La medida llega, además, en un momento en el que es necesario romper con urgencia el tejido que le ofrecen a esa franja de jóvenes sin horizonte las bandas de narcos que en varias provincias le pelean el territorio al Estado. Hay ciudades como Rosario en las que en 22 días hubo 21 homicidios, muchos de ellos vinculados con ajustes de cuentas narcos, y es increíble que esos temas no sean abordados desde la temática tan insistente de “la inseguridad”. Pero más allá de esa agenda política alterada, lo necesario es entender que los primeros que están inseguros, en el origen de esa cadena de violencia, son los jóvenes que no tienen ninguna herramienta para pensarse a sí mismos siendo otros, siendo mejores, viviendo en paz con sus afectos, convirtiéndose en alguien con nombre y apellido, no con prontuario. Gran parte de esa franja de jóvenes ya nacen prontuariados.
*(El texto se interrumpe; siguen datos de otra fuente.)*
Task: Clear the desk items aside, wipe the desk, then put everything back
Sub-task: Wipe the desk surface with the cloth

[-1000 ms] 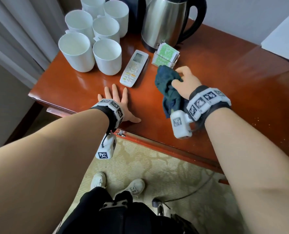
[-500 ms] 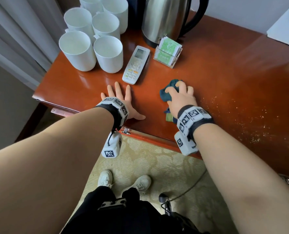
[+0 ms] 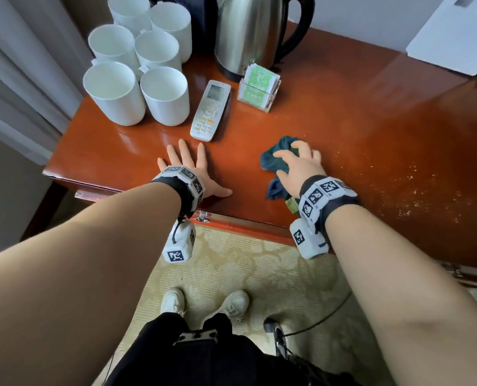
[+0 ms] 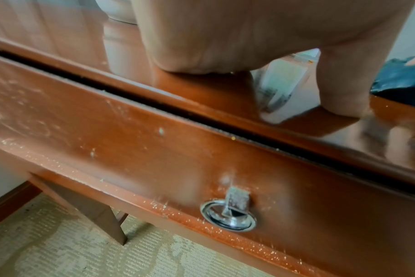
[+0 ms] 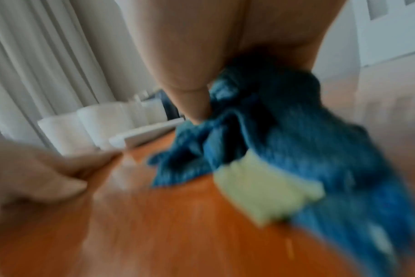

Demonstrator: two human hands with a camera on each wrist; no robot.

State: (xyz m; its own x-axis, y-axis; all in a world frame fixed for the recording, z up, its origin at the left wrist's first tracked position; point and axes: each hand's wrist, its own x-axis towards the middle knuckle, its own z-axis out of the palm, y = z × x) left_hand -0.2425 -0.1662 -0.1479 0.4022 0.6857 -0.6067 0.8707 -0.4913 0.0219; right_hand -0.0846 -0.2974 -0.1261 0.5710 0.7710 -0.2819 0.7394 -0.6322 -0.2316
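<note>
Gripping blue cloth [image 3: 276,160] with right hand [image 3: 298,168], left hand [image 3: 192,171] spread flat on desk [image 3: 343,129], mugs [image 3: 137,79] empty

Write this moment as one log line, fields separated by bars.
phase: wiping | right hand: grips cloth on desk | left hand: flat on desk | crumbs: right of cloth
</note>
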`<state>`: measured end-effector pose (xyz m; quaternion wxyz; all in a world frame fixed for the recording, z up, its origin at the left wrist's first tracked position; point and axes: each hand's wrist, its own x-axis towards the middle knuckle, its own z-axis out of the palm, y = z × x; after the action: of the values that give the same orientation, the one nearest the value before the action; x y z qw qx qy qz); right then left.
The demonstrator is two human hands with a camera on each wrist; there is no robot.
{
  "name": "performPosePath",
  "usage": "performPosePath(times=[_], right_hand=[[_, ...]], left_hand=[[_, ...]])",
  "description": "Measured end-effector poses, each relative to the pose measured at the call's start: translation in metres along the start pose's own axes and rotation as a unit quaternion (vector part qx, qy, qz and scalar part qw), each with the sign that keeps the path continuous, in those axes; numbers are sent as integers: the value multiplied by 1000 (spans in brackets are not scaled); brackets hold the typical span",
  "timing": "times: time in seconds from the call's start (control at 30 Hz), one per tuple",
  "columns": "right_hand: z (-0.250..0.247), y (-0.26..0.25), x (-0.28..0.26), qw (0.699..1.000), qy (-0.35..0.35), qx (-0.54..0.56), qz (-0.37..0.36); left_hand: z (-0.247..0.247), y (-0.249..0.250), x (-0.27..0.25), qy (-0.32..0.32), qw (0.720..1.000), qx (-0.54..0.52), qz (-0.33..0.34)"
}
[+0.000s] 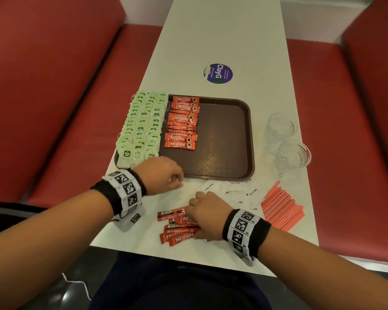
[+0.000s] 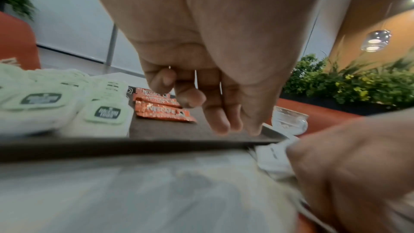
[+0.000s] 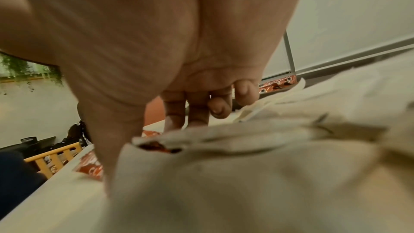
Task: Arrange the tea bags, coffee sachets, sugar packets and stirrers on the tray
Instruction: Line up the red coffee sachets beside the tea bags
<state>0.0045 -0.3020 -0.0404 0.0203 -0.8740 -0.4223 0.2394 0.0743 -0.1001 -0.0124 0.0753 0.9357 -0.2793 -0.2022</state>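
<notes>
The brown tray (image 1: 224,157) holds rows of green tea bags (image 1: 141,126) on its left side. Beside them lies a column of red coffee sachets (image 1: 183,121). Loose coffee sachets (image 1: 177,229) are piled on the table near its front edge. My right hand (image 1: 202,213) spans that pile, fingers on its far side and thumb (image 3: 112,139) on its near side, pinching it. My left hand (image 1: 166,177) hangs at the tray's front rim (image 2: 134,145) with loosely curled fingers (image 2: 215,112), holding nothing. White sugar packets (image 1: 233,191) and red stirrers (image 1: 280,206) lie to the right.
Two clear glasses (image 1: 280,126) (image 1: 293,155) stand right of the tray near the table's right edge. A round purple sticker (image 1: 217,73) is on the white table behind the tray. Red bench seats (image 1: 54,108) flank the table on both sides.
</notes>
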Motion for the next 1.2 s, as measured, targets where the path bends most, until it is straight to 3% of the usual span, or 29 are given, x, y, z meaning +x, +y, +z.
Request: performPosePath(times=[0.2, 0.33, 0.7, 0.93, 1.07, 1.2], right_hand=[[-4, 2, 14, 998, 24, -2, 58], [-9, 3, 22, 997, 20, -12, 79], [-15, 4, 32, 994, 30, -16, 103], [-30, 21, 29, 963, 100, 178, 174], [-37, 37, 26, 945, 174, 221, 167], [-49, 44, 26, 937, 206, 245, 141]], left_hand=[[27, 5, -26, -96, 995, 1, 14], [34, 8, -28, -120, 993, 15, 0], [24, 1, -27, -75, 996, 53, -13], [-5, -26, -25, -1, 999, -27, -47], [-18, -40, -22, 37, 995, -58, -71], [-27, -32, -13, 48, 994, -82, -50]])
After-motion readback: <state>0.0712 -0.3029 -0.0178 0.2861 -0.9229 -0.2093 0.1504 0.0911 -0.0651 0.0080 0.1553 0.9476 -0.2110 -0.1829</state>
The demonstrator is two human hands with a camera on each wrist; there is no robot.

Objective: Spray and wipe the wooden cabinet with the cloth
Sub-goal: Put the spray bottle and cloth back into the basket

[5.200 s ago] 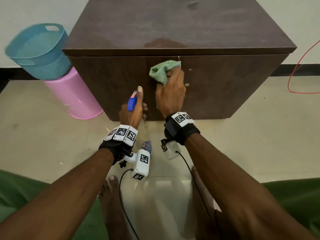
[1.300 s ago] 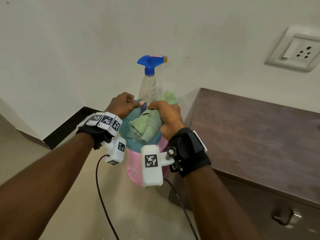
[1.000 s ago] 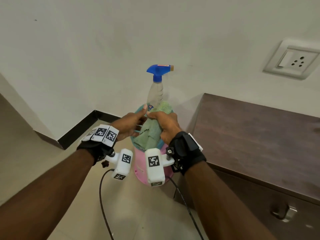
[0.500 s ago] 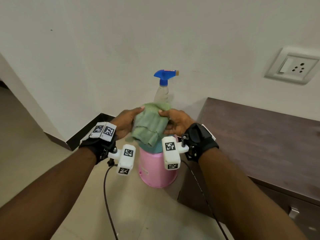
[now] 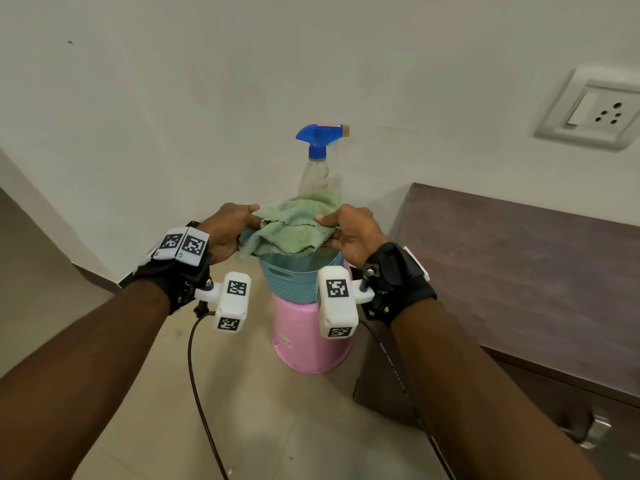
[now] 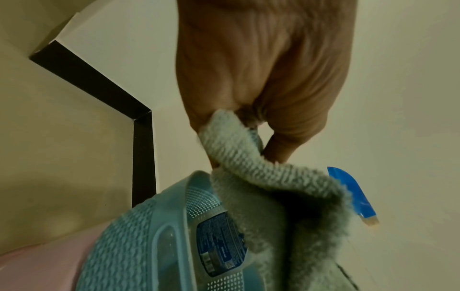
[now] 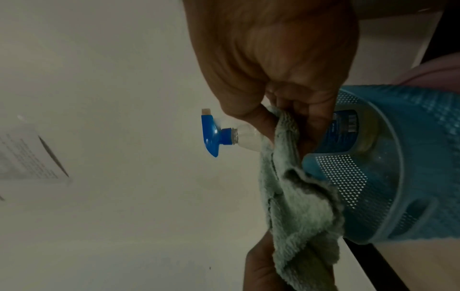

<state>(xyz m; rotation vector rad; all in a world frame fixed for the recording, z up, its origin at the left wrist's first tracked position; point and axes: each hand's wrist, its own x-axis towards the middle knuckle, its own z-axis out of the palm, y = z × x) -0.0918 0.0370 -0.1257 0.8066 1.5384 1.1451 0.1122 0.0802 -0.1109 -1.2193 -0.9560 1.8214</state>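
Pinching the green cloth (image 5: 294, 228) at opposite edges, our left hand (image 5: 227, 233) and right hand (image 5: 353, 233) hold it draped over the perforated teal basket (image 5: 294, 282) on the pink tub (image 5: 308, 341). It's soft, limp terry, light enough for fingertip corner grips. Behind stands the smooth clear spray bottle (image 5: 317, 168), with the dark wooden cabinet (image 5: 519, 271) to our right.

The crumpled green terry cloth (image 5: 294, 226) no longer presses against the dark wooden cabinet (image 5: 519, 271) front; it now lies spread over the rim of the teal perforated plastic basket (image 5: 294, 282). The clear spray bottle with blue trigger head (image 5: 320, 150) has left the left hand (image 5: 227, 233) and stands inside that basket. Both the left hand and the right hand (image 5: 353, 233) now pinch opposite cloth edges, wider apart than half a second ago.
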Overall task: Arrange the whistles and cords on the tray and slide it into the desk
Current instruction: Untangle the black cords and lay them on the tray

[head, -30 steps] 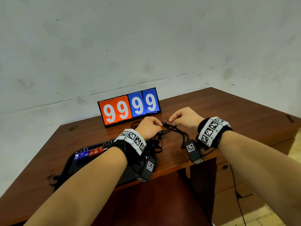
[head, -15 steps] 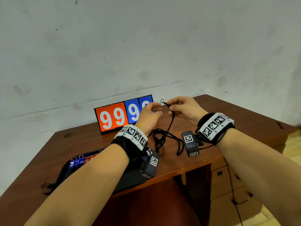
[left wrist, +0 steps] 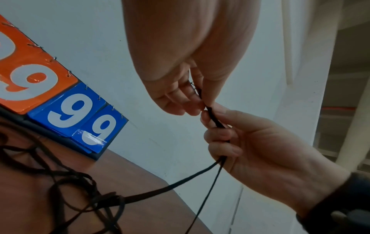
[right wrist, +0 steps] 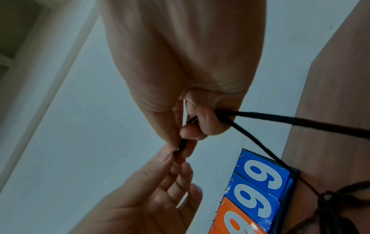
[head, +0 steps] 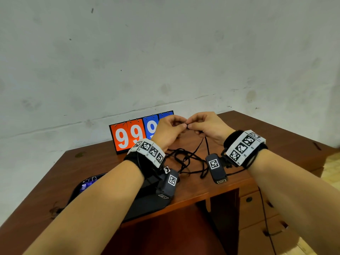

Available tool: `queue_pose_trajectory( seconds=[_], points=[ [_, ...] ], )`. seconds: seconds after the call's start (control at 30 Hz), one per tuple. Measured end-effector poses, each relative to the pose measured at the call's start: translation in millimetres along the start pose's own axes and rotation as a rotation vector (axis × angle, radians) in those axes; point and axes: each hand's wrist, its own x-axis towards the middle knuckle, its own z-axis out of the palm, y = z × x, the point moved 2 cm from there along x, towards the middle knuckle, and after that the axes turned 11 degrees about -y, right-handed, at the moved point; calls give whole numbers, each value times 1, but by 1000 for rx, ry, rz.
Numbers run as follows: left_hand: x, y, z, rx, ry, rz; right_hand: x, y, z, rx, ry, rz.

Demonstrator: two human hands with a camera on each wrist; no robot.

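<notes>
Hands, left (head: 170, 129) and right (head: 206, 127), both pinching one cord (left wrist: 214, 118) end at 12 o'clock above counter (head: 266, 137), likely to free it from tangle (head: 185, 159); tray (head: 147, 205) at 7.

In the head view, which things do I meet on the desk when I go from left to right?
tray → blue whistles → scoreboard → left hand → right hand, both hands pinching one black cord.
</notes>
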Motion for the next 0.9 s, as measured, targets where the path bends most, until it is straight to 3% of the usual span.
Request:
queue_pose_trajectory(
  seconds=[0.3,0.67,0.9],
  points=[
    [-4,-15,-10,-37,133,-1,-6,-2,13,-171,-13,-14],
    [-16,-52,-76,-476,446,-211,7,20,-3,-318,88,29],
    [-25,-74,-114,-534,598,-298,17,43,-16,-438,133,82]
  ],
)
El nombre del programa, que alude explícitamente al progreso, les comunica también que están adentro de un sistema que les dirige una política por lo menos para que puedan optar. Que a eso, el progreso, al espíritu de la clase media que siempre quedó cuatro o cinco escalones más arriba de la base de fango en la que ellos viven, también pueden acceder. Y de paso, nos propone cambiar la mirada a todos, y asimilar la idea de que la movilidad social ascendente, en una sociedad que demanda vivir más tranquila, es algo que hay que romper como cliché, porque para que sea verdadera debe empezar por esa parte de abajo, por debajo de todo.
El movimiento es doble, porque la soga tiene dos extremos. No hay que ser psicólogo para entender que si la vida vale algo, no se arriesga. Este es un mensaje posible: decirles, a través de un hecho político, que son visibles, que forman parte, que hay una salida, que si quieren pueden ser como cualquier otro. Esto no muchas veces se ha asociado con la movilidad social ascendente, pero si uno lo piensa un poco, sin políticas como ésta, focalizadas en lo profundo de la deuda que esta sociedad tiene con algunos de sus sectores, la igualdad de oportunidades es y ha sido solamente una manera de decir, un giro retórico o una frase que en cualquier discurso queda bien.